Potter’s defense plans to call psychologist Laurence Miller to testify about “slip and capture errors,” where a dominant behavior inadvertently replaces a less-dominant one. Prosecutors have argued that Potter acted negligently and should have known better based on her training.

A jury of 14, including two alternates, was seated by Friday morning. Opening statements are scheduled to begin Wednesday, with the trial projected to wrap up in the last week of December.

While it’s not unheard of to announce a defendant’s decision to testify this early, such a move isn’t usually revealed until opening statements and often not until after the prosecution has called all of its witnesses and the defense begins its case.

Three of the four other officers tried in Minnesota for killing someone on the job — Derek Chauvin, Mohamed Noor and Jeronimo Yanez — didn’t reveal whether they would take the stand until after the prosecution’s case. Chauvin did not testify; Noor and Yanez did. Washington County Sheriff’s Deputy Brian Krook, who was also represented by Engh, started his trial last year with full disclosure he would testify.

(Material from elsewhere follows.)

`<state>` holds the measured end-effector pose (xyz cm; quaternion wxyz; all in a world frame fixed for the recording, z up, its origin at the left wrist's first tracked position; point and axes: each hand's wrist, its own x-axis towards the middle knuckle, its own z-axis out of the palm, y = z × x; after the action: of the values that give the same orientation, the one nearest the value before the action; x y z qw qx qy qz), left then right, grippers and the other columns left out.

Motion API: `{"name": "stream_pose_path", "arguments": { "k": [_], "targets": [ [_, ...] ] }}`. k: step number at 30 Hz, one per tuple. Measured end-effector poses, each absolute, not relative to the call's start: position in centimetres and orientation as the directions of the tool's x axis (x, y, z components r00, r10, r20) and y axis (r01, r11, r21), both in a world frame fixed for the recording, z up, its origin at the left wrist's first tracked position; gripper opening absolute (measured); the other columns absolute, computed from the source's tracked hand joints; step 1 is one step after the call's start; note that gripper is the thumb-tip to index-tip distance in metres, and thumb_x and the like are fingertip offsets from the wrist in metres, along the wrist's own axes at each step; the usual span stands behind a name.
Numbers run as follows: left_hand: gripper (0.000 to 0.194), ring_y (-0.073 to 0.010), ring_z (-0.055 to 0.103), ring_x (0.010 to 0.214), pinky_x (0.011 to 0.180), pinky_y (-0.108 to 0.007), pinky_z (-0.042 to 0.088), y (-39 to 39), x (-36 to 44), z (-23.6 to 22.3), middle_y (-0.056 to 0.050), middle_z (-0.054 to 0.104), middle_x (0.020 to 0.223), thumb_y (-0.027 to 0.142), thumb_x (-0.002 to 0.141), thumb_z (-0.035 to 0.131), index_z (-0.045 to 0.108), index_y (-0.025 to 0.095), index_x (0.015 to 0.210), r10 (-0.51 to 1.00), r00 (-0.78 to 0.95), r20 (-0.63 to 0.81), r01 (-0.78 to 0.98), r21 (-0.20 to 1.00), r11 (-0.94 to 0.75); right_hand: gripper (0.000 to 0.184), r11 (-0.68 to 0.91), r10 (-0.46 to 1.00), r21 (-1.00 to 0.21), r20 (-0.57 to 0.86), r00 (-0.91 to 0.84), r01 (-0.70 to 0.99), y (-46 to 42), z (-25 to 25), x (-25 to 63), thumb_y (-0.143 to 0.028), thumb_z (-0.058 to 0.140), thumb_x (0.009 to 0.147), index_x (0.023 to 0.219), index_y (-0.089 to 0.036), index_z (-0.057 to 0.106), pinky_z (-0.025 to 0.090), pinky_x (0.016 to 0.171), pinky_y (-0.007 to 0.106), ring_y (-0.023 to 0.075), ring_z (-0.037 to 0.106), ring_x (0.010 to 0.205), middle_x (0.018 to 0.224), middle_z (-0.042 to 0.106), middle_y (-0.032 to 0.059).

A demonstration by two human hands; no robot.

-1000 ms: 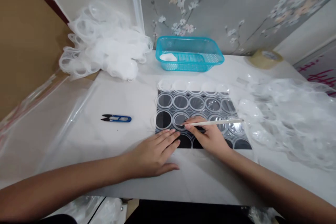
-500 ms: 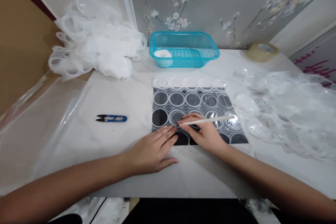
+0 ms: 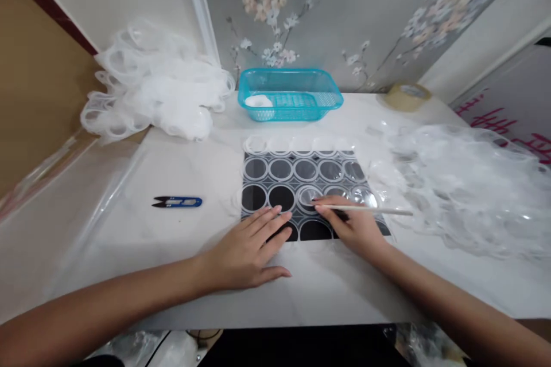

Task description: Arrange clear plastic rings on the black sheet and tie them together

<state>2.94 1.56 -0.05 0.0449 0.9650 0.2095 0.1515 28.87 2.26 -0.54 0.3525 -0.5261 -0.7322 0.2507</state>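
A black mat (image 3: 258,198) lies on the white table, covered by a clear sheet of ringed plastic discs (image 3: 305,169). My left hand (image 3: 249,246) lies flat on the sheet's near left edge, fingers stretched out. My right hand (image 3: 355,229) pinches a thin white stick (image 3: 370,210) like a pen. The stick's tip rests on a disc in the second row from the front, just right of my left fingertips.
Blue thread snips (image 3: 177,202) lie to the left. A turquoise basket (image 3: 289,94) with one white disc stands at the back. Heaps of clear plastic sheeting sit at back left (image 3: 150,89) and right (image 3: 465,183). A tape roll (image 3: 407,94) is at back right.
The stick's tip and my right hand have shifted one disc to the right along the row. My left hand stays flat on the sheet. The camera has tilted slightly.
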Motion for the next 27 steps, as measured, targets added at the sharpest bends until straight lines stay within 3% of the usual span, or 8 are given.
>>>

It’s more common for defense attorneys to ask prospective jurors if they understand that defendants have a constitutional right to remain silent, and whether they will think less of defendants who choose not to testify.

“I’ve seen the reverse more often when the possibility of not testifying is explored in jury selection,” said former Ramsey County Attorney Susan Gaertner, who now works as a defense lawyer. “Obviously a defendant doesn’t have to testify … but jurors are human and it’s hard to imagine that they aren’t even subconsciously thinking, ‘What’s the defendant afraid of? Why don’t they want to testify under oath and look us in the eye?’ “

There are risks in promising a defendant’s testimony while in the middle of picking jurors — the make-up of the jury could change, the presiding judge could issue a ruling affecting the defense or the prosecution’s case could introduce surprises the defense wasn’t expecting.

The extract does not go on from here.